The problem is, that with the aforementioned ipf rules the packet is not
being recognized as being part of the "communication session" and is
dropped by the ipf. Thus the telnet is trying to send another SYNs and
eventually times out. If i remove all ipf rules, the RST packet is
recognized by the tcp stack as correct and is returned to telnet and it
immediately reports, that the connection was refused.
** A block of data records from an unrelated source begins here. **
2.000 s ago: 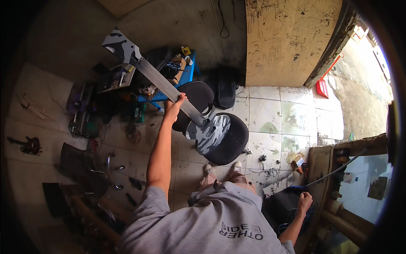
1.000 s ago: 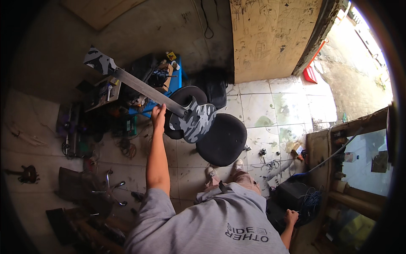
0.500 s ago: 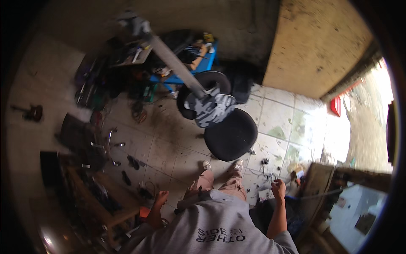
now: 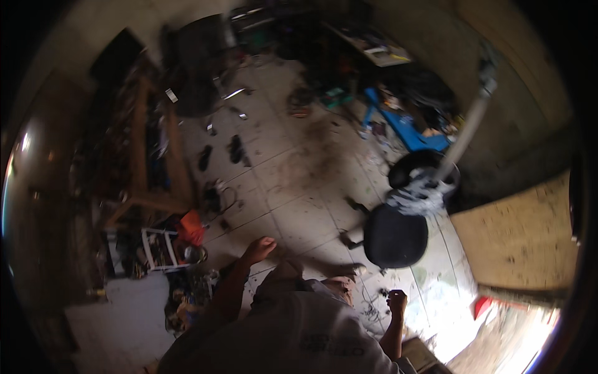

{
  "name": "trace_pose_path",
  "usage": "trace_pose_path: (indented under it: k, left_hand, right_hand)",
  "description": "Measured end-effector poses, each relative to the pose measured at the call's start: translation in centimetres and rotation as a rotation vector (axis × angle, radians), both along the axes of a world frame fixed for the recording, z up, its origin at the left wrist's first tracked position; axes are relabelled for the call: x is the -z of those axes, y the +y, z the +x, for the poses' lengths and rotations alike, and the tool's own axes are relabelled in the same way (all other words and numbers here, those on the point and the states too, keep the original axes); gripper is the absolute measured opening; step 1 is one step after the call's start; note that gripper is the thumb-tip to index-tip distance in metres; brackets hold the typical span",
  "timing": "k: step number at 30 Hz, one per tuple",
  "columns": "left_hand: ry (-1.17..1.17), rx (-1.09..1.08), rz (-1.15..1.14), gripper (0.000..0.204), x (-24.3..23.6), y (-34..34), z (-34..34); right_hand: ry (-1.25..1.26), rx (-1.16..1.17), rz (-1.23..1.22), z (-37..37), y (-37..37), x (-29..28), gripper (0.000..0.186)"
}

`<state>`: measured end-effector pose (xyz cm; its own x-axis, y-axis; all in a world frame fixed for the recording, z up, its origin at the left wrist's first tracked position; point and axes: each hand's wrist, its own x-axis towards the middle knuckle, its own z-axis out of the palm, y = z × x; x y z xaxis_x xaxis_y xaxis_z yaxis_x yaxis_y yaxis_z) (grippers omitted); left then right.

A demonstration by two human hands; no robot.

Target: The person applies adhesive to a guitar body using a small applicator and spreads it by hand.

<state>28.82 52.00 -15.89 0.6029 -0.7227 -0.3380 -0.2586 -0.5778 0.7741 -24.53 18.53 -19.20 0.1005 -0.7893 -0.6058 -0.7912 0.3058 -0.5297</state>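
My left hand (image 4: 260, 248) is held out in front of my body, fingers curled in, and I see nothing in it. Lower on the right, my right hand (image 4: 397, 300) is bent into a loose fist above the tiled floor; nothing shows in it either. Both hands are slightly blurred and touch nothing visible. The nearest large thing is a black chair seat (image 4: 395, 237), ahead to the right. Grey camouflage cloth (image 4: 420, 196) lies at its far edge, against a long pale bar (image 4: 464, 137) that slants up toward the wall.
Left of me are a wooden frame table (image 4: 138, 156), a red-orange container (image 4: 191, 228) and a white rack (image 4: 159, 249). Dark slippers (image 4: 235, 149) and cables litter the tiles (image 4: 299, 209). A cluttered blue table (image 4: 408, 128) stands far right, a wooden panel (image 4: 520, 234) nearer.
My view has swung left, so the chair, bar and blue table sit farther right. The wooden table and slippers appear nearer the middle. Both hands stay curled.
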Motion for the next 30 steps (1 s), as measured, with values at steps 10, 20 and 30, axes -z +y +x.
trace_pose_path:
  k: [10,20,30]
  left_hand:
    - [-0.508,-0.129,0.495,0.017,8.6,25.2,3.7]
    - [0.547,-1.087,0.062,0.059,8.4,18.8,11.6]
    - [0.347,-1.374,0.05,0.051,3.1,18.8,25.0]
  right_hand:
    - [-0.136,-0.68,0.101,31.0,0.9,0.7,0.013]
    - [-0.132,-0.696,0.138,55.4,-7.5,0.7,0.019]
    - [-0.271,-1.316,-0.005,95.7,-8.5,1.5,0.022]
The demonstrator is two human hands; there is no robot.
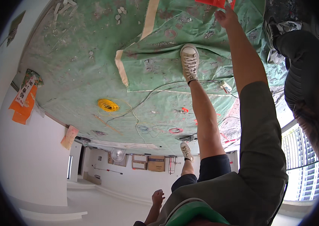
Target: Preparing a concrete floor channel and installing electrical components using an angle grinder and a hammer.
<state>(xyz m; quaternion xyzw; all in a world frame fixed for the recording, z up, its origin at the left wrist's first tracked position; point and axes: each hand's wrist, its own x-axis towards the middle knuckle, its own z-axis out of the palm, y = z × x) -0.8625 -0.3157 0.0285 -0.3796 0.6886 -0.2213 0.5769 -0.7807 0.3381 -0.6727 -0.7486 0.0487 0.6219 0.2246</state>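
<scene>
My right arm, in a dark olive sleeve, stretches to the top edge of the picture. There my right hand (226, 18) is closed at the edge of a bright red, flat-sided piece (210, 2); the frame cuts it off, so its kind is unclear. A small pale bit lies by the fingertips. Far from it, at the bottom, my left hand (158, 197) is raised with its fingers loosely bent and nothing seen in it. My beige lace-up shoe (190, 62) stands on a wrinkled green floor covering (159, 71).
A coil of yellow wire (108, 105) and a red coil (175, 130) lie on the green sheet. Cables run to a white power strip (225, 87). Another person's dark trouser leg (299, 47) is at the right. Cardboard boxes (156, 164) and a fan (118, 154) stand farther off.
</scene>
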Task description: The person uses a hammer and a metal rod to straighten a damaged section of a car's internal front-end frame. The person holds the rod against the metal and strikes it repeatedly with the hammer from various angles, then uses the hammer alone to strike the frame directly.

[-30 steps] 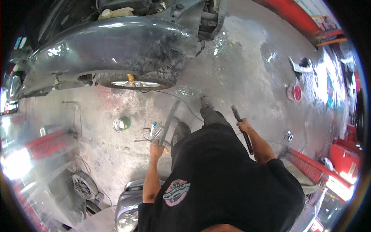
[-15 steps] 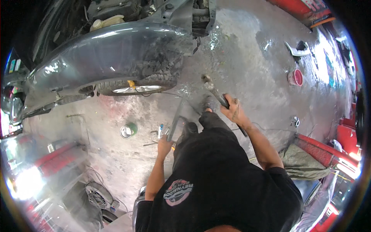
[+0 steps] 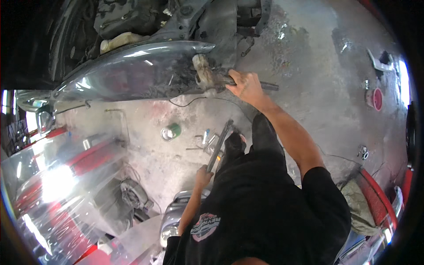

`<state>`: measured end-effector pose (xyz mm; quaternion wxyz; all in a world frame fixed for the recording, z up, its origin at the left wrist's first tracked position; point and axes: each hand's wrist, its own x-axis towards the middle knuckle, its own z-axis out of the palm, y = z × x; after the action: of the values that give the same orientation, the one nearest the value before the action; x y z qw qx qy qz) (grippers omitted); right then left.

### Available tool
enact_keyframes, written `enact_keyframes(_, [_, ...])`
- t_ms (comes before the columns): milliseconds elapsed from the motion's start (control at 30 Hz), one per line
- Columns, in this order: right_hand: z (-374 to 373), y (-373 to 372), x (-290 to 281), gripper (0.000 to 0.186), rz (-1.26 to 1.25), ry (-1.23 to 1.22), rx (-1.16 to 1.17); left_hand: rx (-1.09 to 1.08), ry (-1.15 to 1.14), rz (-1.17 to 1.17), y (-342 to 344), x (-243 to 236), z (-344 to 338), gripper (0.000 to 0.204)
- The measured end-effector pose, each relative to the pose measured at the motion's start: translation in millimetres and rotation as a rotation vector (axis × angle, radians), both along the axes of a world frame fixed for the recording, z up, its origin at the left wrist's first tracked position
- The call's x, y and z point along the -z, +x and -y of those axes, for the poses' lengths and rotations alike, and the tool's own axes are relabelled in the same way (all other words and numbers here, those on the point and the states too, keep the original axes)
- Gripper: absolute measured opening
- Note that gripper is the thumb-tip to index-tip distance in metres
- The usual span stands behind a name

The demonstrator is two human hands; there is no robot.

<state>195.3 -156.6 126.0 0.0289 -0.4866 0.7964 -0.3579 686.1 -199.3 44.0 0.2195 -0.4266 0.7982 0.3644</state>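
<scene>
Right hand (image 3: 247,88): wrapped round a hammer (image 3: 204,73), the nearer hand to the fender (image 3: 128,75).
Hammer: its head at the fender's right end, by the lower edge — contact cannot be told; handle running rightward.
Fender: ahead and left of that hand, long axis left-to-right.
Left hand (image 3: 203,176): well apart, closed on a dark bar (image 3: 221,143) slanting forward-right.

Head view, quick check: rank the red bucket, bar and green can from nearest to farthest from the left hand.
1. Bar: held in the left hand.
2. Green can: ahead of that hand, to its left.
3. Red bucket: far off to the right.
</scene>
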Motion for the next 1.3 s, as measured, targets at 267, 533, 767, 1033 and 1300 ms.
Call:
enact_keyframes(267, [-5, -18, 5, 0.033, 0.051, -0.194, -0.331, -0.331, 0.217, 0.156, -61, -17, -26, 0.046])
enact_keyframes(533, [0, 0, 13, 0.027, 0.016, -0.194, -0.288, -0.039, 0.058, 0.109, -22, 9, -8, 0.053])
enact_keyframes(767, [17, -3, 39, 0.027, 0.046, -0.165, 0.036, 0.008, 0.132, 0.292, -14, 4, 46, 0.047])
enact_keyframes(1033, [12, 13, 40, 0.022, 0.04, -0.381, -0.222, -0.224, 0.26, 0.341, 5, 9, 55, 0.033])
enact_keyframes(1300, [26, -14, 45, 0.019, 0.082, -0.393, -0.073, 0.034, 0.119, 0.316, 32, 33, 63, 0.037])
I am no expert and i am not sure, if i read all the info correctly.
Anyway, I am curious:
1) why do we recognize this RST to be correct in our stack (iiuc, this
packet violates the mentioned rfc/standard?)
2) if there are reasons allowing such packets, why does the ipf not
recognize them as correct?

This is on netbsd-5,
# ipf -V
ipf: IP Filter: v4.1.29 (396)
Kernel: IP Filter: v4.1.29
[...]

(btw. if the RST packet has seq. num. 0, it is correctly recognized by
the ipf "keep state" rule as part of the session)

Thanks,

r.

--
Posted automagically by a mail2news gateway at muc.de e.V.
Please direct questions, flames, donations, etc. to news-***@muc.de
der Mouse
2009-11-17 22:00:31 UTC
Permalink
Post by rudolf
# tcpdump -n -p -vvv tcp port 18000
tcpdump: listening on eth0, link-type EN10MB (Ethernet), capture size 96 bytes
14:05:19.645888 IP (tos 0x0, ttl 46, id 0, offset 0, flags [DF], proto TCP (6), length 64) IP0.65351 > IP1.18000: S, cksum 0x8a20 (correct), 3076040396:3076040396(0) win 32768 <mss 1380,nop,wscale 3,sackOK,nop,nop,nop,nop,timestamp 1 0>
14:05:19.646079 IP (tos 0x0, ttl 64, id 0, offset 0, flags [DF], proto TCP (6), length 40) IP1.18000 > IP0.65351: R, cksum 0x83a3 (correct), 0:0(0) ack 3076040397 win 0
# tcpdump -n -p -vvv tcp port 18000
tcpdump: listening on rtk0, link-type EN10MB (Ethernet), capture size 96 bytes
20:09:20.158824 IP (tos 0x0, ttl 64, id 0, offset 0, flags [DF], proto TCP (6), length 64) IP0.65351 > IP1.18000: S, cksum 0xbda7 (correct), 2102555286:2102555286(0) win 32768 <mss 1460,nop,wscale 3,sackOK,nop,nop,nop,nop,timestamp 1 0>
20:09:20.451227 IP (tos 0x0, ttl 55, id 0, offset 0, flags [DF], proto TCP (6), length 40) IP1.18000 > IP0.65351: R, cksum 0xa7f2 (correct), 810606391:810606391(0) ack 2102555287 win 0
Although the other_comp is sending the RST packet with sequence
number 0 [...]
It probably is not. tcpdump normally silently converts TCP sequence
numbers to relative numbers, ie it subtracts the base sequence number
for the connection as learned from the first packet seen on the
connection. This is not, however, done for the initial packet, ie, the
one from which tcpdump learns the base sequence number

Try tcpdumping a successful connection and looking at the sequence
numbers. Here's an example I generated just now by running a server on
10.0.1.1 port 12345 which just did "echo foo", then connecting to it
from 10.0.1.2:

(captured on 10.0.1.1)

17:04:43.763725 10.0.1.2.65347 > 10.0.1.1.12345: S 887782560:887782560(0) win 16384 <mss 1460,nop,wscale 0,nop,nop,timestamp 5826875 0>
17:04:43.767954 10.0.1.1.12345 > 10.0.1.2.65347: S 1041287611:1041287611(0) ack 887782561 win 16384 <mss 1460,nop,wscale 0,nop,nop,timestamp 5619379 5826875> (DF)
17:04:43.768673 10.0.1.2.65347 > 10.0.1.1.12345: . ack 1 win 17520 <nop,nop,timestamp 5826875 5619379>
17:04:45.762192 10.0.1.1.12345 > 10.0.1.2.65347: P 1:5(4) ack 1 win 17520 <nop,nop,timestamp 5619383 0> (DF)
17:04:45.763800 10.0.1.1.12345 > 10.0.1.2.65347: F 5:5(0) ack 1 win 17520 <nop,nop,timestamp 5619383 0> (DF)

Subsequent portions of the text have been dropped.